Porträt des Künstlers
© Filmgalerie 451
Filme und Beschreibungen
Serie von Animatographen (2001, 8 Min.)
The African Twin Towers (Tagebuchfilm, 2005-2009, 70 Min.)
Dauer: 78 Min.
Der Animatograph ist eine Installation von Schlingensief, eine Drehbühne mit Elementen vom Bühnenbild, Alltagsgegenständen und Bildschirmen für Filmvorführungen.

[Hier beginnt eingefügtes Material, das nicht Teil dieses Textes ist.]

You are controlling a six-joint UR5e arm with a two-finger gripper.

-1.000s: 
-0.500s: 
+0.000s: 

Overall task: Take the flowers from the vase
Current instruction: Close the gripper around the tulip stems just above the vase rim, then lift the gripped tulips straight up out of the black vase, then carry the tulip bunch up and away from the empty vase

Zum ersten Mal setzte der Künstler den Animatographen bei der Inszenierung von Wagners Oper „Parsifal‟ in Bayreuth 2004 ein. Kurz darauf gestaltete er den Animatographen in eine Drehbühne um, die überall hin leicht transportiert, rekonstruiert und um neue ortsspezifische Inhalte ergänzt werden konnte. Der Animatograph entstand aus dem Bedürfnis, das Publikum aktiv einzubeziehen, damit es vom passiven Empfänger zum aktiven Mitgestalter wird, denn die Zuschauer nahmen an der Aufführung teil, indem sie im Animatographen herumspazierten und ihr eigenes Stück kreierten.

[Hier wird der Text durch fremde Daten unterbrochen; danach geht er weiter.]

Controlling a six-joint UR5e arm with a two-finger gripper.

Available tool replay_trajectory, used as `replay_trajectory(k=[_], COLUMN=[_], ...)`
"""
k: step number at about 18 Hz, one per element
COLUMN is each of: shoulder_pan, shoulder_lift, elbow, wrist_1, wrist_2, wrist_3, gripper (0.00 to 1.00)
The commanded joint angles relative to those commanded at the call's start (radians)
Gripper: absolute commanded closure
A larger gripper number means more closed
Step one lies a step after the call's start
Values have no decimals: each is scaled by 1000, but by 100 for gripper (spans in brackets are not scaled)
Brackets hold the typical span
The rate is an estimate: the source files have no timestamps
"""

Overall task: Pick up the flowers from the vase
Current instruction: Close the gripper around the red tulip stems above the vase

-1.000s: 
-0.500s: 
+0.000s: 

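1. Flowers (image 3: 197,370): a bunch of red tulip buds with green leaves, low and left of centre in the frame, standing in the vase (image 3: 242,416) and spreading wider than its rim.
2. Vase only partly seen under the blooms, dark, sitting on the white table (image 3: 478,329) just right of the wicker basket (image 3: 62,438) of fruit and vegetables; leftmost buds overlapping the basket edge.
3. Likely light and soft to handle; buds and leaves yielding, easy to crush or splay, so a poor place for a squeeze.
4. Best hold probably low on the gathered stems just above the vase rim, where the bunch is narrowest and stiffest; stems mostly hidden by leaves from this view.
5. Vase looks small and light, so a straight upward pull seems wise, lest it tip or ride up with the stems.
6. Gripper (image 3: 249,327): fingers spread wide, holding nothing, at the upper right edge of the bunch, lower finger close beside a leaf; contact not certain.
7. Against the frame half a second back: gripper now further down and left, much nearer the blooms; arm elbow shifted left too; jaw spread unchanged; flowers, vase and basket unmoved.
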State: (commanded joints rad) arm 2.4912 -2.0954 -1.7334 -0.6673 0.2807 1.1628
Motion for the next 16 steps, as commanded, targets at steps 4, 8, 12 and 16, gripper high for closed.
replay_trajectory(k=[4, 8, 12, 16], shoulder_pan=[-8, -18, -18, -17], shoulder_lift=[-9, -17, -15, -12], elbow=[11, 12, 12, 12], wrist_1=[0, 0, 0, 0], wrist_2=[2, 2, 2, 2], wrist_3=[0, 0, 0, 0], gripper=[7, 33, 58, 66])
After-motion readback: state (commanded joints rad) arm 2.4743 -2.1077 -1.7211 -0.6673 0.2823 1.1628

Der Film „The African Twin Towers‟ handelt von einem abgehobenen Regisseur, der von Christoph Schlingensief verkörpert wird. Der Film spielt in Namibien, der ehemaligen deutschen Kolonie in Südwestafrika. Grundlage für das Drehbuch war der Versuch, in afrikanischen Slums die Terrorattacken auf das World Trade Center zu rekonstruieren. Im Film geht es auch um Wagner, Kolonialismus und den Kampf von Schlingensief als Künstler gegen sich selbst. „The African Twin Towers‟ ist eine Mischung aus Dokumentar-, Spiel- und Experimentalfilm. Das Wahre mischt sich hier mit dem Falschen und das Leben – mit der Kunst.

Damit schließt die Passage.